Obesity is a contributing factor in 20% of all cancer deaths in women. Particularly, endometrial cancer (EC) incidence has risen steadily over the past two decades concomitant with the rise in global obesity rates. EC is a multifactorial disease, as both obesity and somatic driver mutations play causal roles. Mutations in the phosphoinositide 3-kinase (PI3K) pathway are present in over 80% of all EC. However, obesity or mutation alone is insufficient for EC pathogenesis. A major gap in knowledge is how genetic mutations alter EC risk in obese women, and evidence points towards impaired protein quality control as an important causal mechanism. Obesity results in systemic endoplasmic reticulum stress (ERS), which is triggered by the accumulation of unfolded proteins. If ERS cannot be achieved, the unfolded protein response induces cell death. The PI3K pathway antagonizes ERS and may promote cell survival under these conditions. For this project, we are studying the casual mechanistic relationship between obesity and PI3K pathway mutations in EC pathogenesis. Our central hypothesis is that obesity alone causes ERS in the normal uterus, resulting in cell death, but when a PI3K pathway mutation occurs in the endometrium of obese women this stress response does not happen, resulting in uncontrolled cell growth and cancer. We are exploring the mechanism using genetically engineered mouse models of EC.
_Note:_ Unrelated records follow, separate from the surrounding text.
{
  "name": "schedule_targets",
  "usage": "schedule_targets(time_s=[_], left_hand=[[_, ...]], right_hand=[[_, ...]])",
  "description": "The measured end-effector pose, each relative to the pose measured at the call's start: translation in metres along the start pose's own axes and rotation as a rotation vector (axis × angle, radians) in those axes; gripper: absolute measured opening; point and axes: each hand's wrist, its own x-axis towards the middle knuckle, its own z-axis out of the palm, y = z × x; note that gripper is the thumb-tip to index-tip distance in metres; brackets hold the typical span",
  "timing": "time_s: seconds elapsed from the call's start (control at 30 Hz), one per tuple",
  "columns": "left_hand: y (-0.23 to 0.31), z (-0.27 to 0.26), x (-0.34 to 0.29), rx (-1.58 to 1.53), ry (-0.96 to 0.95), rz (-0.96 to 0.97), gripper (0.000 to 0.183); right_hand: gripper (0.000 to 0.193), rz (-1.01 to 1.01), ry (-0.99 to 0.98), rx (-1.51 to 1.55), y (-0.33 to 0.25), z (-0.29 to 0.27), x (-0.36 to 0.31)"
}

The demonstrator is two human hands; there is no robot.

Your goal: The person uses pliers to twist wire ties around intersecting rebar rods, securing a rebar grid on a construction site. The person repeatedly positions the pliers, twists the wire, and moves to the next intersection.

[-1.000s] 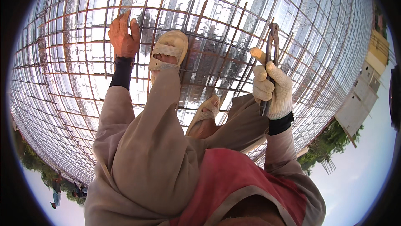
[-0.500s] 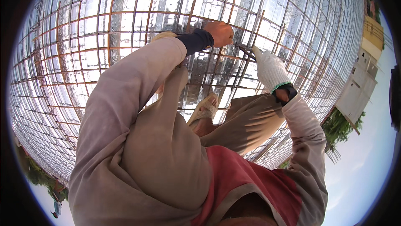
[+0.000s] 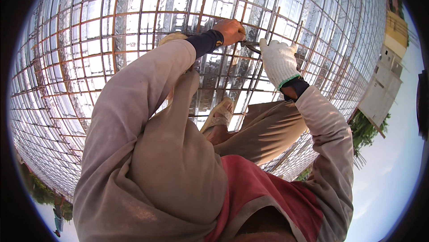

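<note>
My left hand (image 3: 230, 31) is bare, with a dark cuff at the wrist, and its fingers are pinched together over the rebar mesh (image 3: 127, 15). What lies between those fingertips is too small to make out. My right hand (image 3: 279, 61), in a white knit glove with a green hem, grips dark pliers (image 3: 253, 46). Their jaws point left, just beside my left fingertips at a bar crossing. The gloved fingers are partly spread around the handles, and most of the handles are hidden.
Shiny silver ribbed sheeting (image 3: 94, 32) lies beneath the rusty bars. My sandalled foot (image 3: 221, 116) rests on the mesh between my knees. Several bar ends stick up. Buildings (image 3: 384, 81) and trees stand past the right edge; a distant person (image 3: 58, 219) is at lower left.
My right hand has moved slightly up and left with the pliers, bringing the jaws nearer my left fingertips, and its fingers have loosened. My left hand has shifted a little left and up.
</note>
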Motion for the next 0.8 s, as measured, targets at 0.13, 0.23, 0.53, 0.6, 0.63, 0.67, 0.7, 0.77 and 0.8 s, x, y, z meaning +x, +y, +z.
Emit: schedule_targets(time_s=[0.13, 0.23, 0.53, 0.6, 0.63, 0.67, 0.7, 0.77, 0.8], left_hand=[[0.009, 0.001, -0.006, 0.019, 0.051, -0.038, 0.027], [0.016, -0.002, -0.008, 0.009, 0.048, -0.071, 0.025], [0.012, 0.007, -0.008, 0.095, 0.150, -0.034, 0.023], [0.011, 0.009, -0.008, 0.076, 0.141, -0.039, 0.022], [0.010, 0.007, -0.007, 0.072, 0.141, -0.045, 0.022], [0.010, 0.008, -0.008, 0.082, 0.136, -0.078, 0.023], [0.008, 0.005, -0.009, 0.088, 0.137, -0.067, 0.024], [0.005, 0.003, -0.011, 0.090, 0.131, -0.038, 0.024], [0.002, -0.001, -0.016, 0.036, 0.172, 0.017, 0.026]], right_hand=[[0.052, 0.009, -0.055, -0.094, -0.007, -0.012, 0.002], [0.062, 0.026, -0.099, -0.171, -0.018, -0.021, 0.007], [0.038, -0.077, 0.095, -0.364, -0.033, -0.021, 0.006], [0.035, -0.085, 0.083, -0.355, -0.031, -0.018, 0.008], [0.034, -0.093, 0.079, -0.347, -0.031, -0.019, 0.010], [0.032, -0.088, 0.084, -0.323, -0.032, -0.020, 0.011], [0.031, -0.082, 0.089, -0.298, -0.033, -0.022, 0.011], [0.027, -0.079, 0.056, -0.172, -0.030, -0.018, 0.012], [0.026, -0.085, 0.024, -0.070, -0.020, -0.010, 0.016]])
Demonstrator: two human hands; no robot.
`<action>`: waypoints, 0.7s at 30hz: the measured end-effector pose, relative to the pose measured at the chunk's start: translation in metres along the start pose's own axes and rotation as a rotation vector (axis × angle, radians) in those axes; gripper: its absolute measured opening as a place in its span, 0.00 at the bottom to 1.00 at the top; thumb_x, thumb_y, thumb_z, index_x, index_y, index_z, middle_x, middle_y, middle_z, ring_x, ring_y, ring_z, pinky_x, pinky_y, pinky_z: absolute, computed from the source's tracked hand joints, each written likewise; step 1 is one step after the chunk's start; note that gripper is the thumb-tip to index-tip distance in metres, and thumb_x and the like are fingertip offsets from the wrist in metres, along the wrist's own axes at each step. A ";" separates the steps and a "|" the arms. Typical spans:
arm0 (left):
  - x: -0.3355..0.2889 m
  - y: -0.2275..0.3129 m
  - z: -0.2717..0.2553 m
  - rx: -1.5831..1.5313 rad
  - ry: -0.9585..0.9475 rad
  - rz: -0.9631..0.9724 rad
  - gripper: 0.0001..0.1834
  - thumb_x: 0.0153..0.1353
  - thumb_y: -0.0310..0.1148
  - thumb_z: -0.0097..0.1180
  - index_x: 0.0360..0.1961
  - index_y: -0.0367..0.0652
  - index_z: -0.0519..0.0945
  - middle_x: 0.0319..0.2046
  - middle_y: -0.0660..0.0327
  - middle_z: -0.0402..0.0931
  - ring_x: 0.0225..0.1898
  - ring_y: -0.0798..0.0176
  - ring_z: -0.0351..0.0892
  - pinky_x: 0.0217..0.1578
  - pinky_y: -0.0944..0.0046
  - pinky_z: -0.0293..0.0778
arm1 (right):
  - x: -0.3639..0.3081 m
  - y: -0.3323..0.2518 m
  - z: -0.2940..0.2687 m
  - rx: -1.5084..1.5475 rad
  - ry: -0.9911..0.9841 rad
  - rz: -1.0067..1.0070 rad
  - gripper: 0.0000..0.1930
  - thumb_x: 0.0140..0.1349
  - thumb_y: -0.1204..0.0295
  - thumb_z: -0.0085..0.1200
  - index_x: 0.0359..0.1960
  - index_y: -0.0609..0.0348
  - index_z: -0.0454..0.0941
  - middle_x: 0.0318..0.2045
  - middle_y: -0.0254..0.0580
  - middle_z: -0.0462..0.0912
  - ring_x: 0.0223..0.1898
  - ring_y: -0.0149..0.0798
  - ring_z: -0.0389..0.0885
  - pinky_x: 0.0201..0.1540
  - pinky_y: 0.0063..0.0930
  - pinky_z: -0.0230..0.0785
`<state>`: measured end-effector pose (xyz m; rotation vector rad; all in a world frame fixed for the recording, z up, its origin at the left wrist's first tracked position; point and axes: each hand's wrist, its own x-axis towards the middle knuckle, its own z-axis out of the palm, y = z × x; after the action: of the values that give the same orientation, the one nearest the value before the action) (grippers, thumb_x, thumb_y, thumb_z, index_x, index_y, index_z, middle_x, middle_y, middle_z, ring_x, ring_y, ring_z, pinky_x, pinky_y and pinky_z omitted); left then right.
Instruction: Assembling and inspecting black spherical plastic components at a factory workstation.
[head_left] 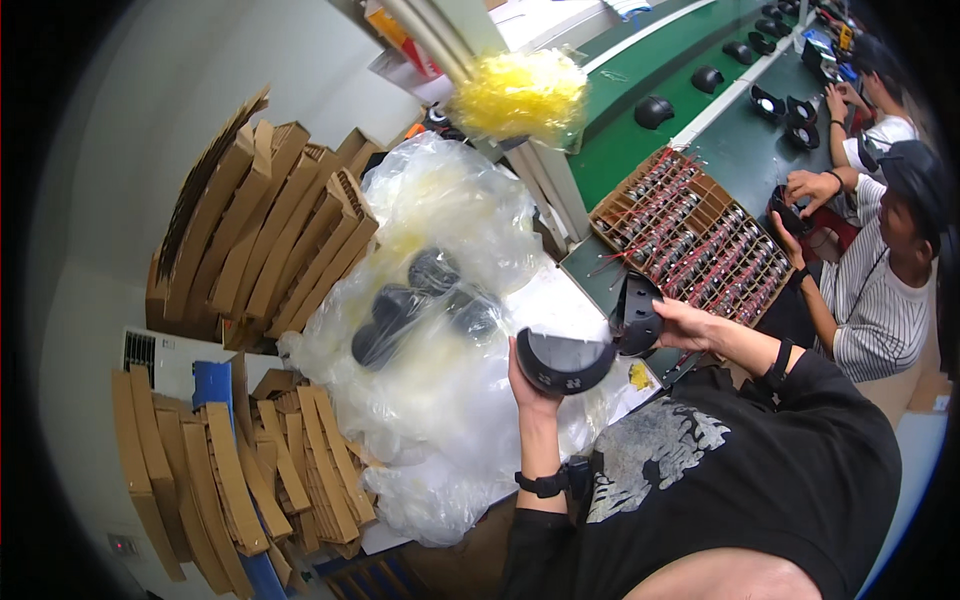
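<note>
In the middle, my left hand is closed on the left side of a black curved plastic housing. A pale, smooth face shows on top of that piece, and small marks run along its lower rim. To its right, my right hand grips a black plastic shell with round holes by its right edge. The two black parts are close together; whether they touch I cannot tell. Both are held above a white surface. My right hand's palm and some of its fingers are turned from view.
Clear plastic bags holding black rounded parts lie to the left. Cardboard pieces stand stacked beyond. A cardboard divider tray of small red-wired metal parts sits at the right, by a green conveyor. Two co-workers sit along the bench.
</note>
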<state>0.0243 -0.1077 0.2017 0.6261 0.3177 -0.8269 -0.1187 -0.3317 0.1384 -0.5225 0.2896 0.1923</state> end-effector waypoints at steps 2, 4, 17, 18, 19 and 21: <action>0.026 -0.003 0.001 0.017 -0.073 -0.020 0.21 0.65 0.46 0.41 0.48 0.41 0.74 0.47 0.55 0.76 0.50 0.53 0.74 0.54 0.52 0.69 | -0.008 0.007 -0.008 -0.014 0.095 0.007 0.19 0.64 0.61 0.47 0.52 0.58 0.69 0.50 0.42 0.75 0.52 0.40 0.75 0.59 0.47 0.61; 0.069 -0.010 -0.015 0.010 -0.034 -0.018 0.19 0.64 0.44 0.42 0.45 0.43 0.76 0.45 0.57 0.77 0.48 0.53 0.76 0.52 0.50 0.70 | -0.022 0.005 -0.015 0.087 0.160 0.038 0.18 0.64 0.62 0.47 0.51 0.59 0.70 0.50 0.42 0.76 0.51 0.40 0.75 0.58 0.45 0.63; 0.222 -0.102 -0.101 -0.027 0.312 -0.161 0.30 0.69 0.51 0.22 0.51 0.41 0.72 0.51 0.56 0.74 0.53 0.53 0.72 0.56 0.48 0.66 | -0.088 -0.014 -0.025 0.375 0.332 -0.159 0.16 0.63 0.57 0.45 0.45 0.51 0.75 0.42 0.37 0.80 0.40 0.36 0.78 0.43 0.36 0.70; 0.221 -0.102 -0.104 0.023 0.323 -0.145 0.28 0.69 0.49 0.25 0.53 0.40 0.71 0.50 0.53 0.74 0.52 0.51 0.73 0.56 0.49 0.66 | -0.086 -0.015 -0.025 0.335 0.340 -0.141 0.16 0.62 0.56 0.46 0.45 0.50 0.76 0.42 0.35 0.80 0.40 0.35 0.78 0.42 0.35 0.70; 0.218 -0.103 -0.100 0.025 0.322 -0.154 0.28 0.69 0.49 0.25 0.53 0.40 0.71 0.50 0.53 0.74 0.52 0.51 0.73 0.56 0.49 0.66 | -0.087 -0.017 -0.027 0.338 0.348 -0.146 0.16 0.62 0.56 0.46 0.45 0.50 0.76 0.42 0.35 0.80 0.40 0.35 0.78 0.42 0.35 0.70; 0.209 -0.098 -0.096 0.651 0.466 -0.288 0.24 0.69 0.45 0.33 0.53 0.38 0.69 0.49 0.50 0.73 0.50 0.52 0.73 0.54 0.51 0.67 | -0.082 -0.020 -0.031 0.302 0.317 -0.131 0.16 0.62 0.56 0.46 0.45 0.49 0.75 0.42 0.35 0.80 0.41 0.35 0.77 0.43 0.35 0.69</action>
<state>0.0813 -0.2194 -0.0143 1.4148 0.5775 -1.0645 -0.1980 -0.3728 0.1485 -0.2692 0.5807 -0.0639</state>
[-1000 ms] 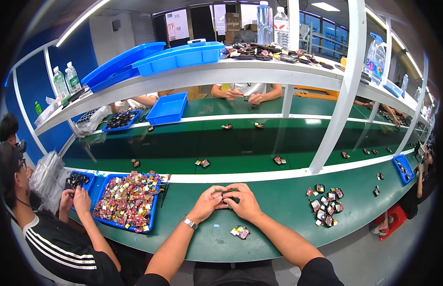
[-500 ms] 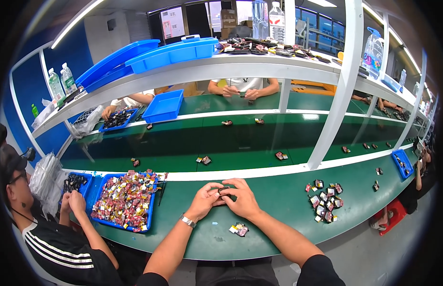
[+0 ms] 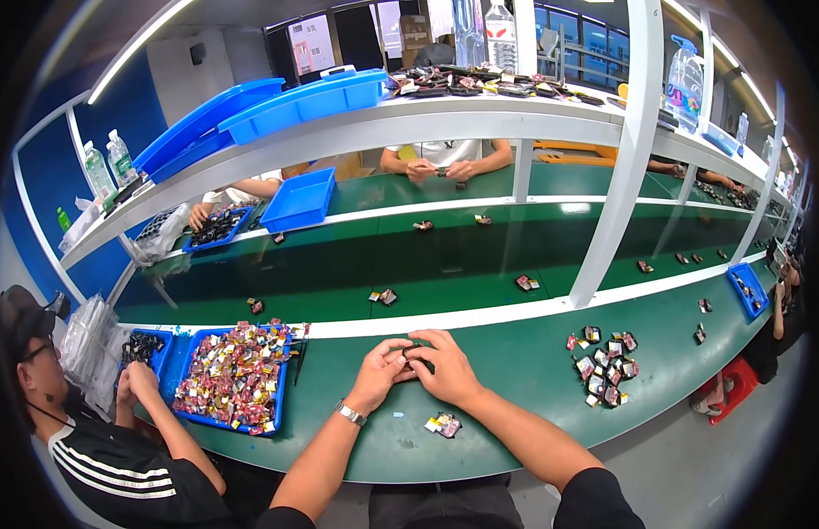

Additional projects in the lab concern the role for mutations which have been so far unexplored. We are developing novel mouse models to understand the contributions of these mutations in disease progression. Particularly, we are investigating mutations which are found at higher rates in underrepresented patient populations. Notably, endometrial cancer mortality rate is doubled for African American patients compared to white patients within the Karmanos Cancer Institute patient population (more information here). Therefore, we hope to identify novel therapeutic targets so that equity in endometrial cancer treatments can be achieved.